What is being asked: Look for the string "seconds" in the material below. Copy every line where you find it.

Dataset excerpt:
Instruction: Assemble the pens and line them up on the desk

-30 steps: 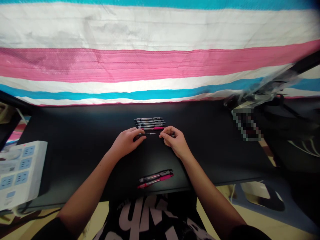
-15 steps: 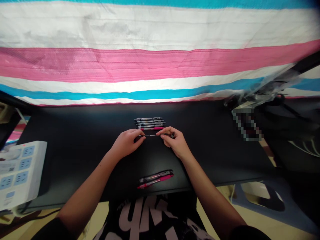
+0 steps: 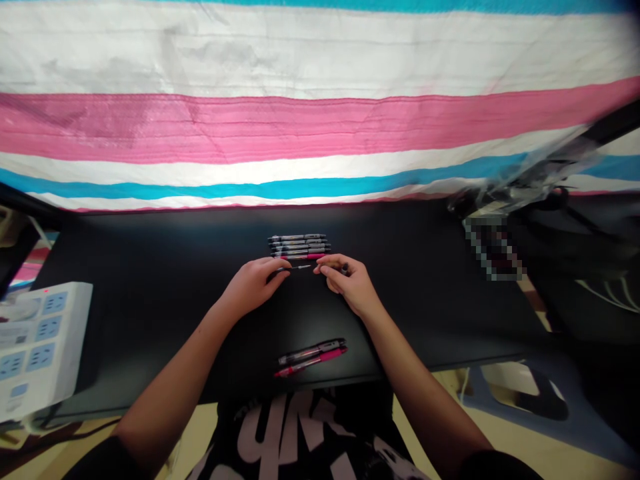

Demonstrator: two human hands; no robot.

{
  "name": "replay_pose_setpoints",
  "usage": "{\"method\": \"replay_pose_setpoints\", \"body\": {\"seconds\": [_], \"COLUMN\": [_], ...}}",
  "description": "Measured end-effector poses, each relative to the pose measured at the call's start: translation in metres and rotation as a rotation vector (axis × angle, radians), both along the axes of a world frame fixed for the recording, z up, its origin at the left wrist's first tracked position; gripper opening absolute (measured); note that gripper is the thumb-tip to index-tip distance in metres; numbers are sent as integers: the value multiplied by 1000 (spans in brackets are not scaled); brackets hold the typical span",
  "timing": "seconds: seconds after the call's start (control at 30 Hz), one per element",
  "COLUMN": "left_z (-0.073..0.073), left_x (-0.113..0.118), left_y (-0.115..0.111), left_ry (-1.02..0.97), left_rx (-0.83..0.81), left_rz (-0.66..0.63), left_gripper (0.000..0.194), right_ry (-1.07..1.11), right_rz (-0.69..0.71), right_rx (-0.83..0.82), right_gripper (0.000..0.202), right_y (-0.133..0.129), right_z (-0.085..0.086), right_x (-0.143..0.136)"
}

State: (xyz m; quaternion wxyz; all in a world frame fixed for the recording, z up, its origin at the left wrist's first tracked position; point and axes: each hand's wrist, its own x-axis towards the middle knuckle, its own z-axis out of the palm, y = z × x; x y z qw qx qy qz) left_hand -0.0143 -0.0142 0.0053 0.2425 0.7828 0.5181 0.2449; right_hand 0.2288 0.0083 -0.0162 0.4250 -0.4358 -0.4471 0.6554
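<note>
My left hand [image 3: 253, 285] pinches a thin pen refill [image 3: 299, 267] that points right over the black desk [image 3: 150, 280]. A small gap separates its tip from my right hand [image 3: 347, 283], which is closed around a dark pen barrel [image 3: 341, 268]. Just behind both hands lies a neat row of several pens [image 3: 299, 246], the nearest one pink. Two more pens, one black and one pink [image 3: 311, 356], lie side by side near the desk's front edge.
A white power strip [image 3: 35, 347] sits at the desk's left end. Dark gear and clear plastic wrap [image 3: 530, 180] crowd the right side. A striped pink, white and blue cloth [image 3: 300, 127] hangs behind the desk.
Half a second ago the refill's tip met my right hand's barrel; now the two are slightly apart again, as they were a second ago.
</note>
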Motion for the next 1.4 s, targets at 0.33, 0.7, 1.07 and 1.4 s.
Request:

Answer box:
  "usage": "{\"method\": \"replay_pose_setpoints\", \"body\": {\"seconds\": [_], \"COLUMN\": [_], ...}}",
  "timing": "seconds: seconds after the call's start (control at 30 Hz), one per element",

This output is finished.